_What the task asks:_ When you repeat the listing, keep every character as it is.

_Given information:_
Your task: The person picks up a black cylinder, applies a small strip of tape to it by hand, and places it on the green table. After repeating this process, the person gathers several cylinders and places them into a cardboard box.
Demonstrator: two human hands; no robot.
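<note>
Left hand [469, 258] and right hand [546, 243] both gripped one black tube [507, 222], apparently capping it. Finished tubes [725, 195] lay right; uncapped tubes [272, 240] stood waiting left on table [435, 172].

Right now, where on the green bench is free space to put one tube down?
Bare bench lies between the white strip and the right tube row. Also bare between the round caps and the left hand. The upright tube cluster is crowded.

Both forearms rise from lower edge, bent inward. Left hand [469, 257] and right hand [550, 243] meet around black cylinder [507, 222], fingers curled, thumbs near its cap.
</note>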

_Answer space:_
Your task: The person picks up a black cylinder, applies a small strip of tape to it by hand, and places it on the green table. After repeating this process, the person gathers several cylinders and places them into a cardboard box.
Demonstrator: two human hands; no robot.
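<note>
Left hand [469, 258] and right hand [546, 243] both gripped one black tube [507, 222], apparently capping it. Finished tubes [725, 195] lay right; uncapped tubes [272, 240] stood waiting left on table [435, 172].

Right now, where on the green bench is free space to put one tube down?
Bare bench lies between the white strip and the right tube row. Also bare between the round caps and the left hand. The upright tube cluster is crowded.

Both forearms rise from lower edge, bent inward. Left hand [469, 257] and right hand [550, 243] meet around black cylinder [507, 222], fingers curled, thumbs near its cap.
</note>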

No more work is needed on this exercise.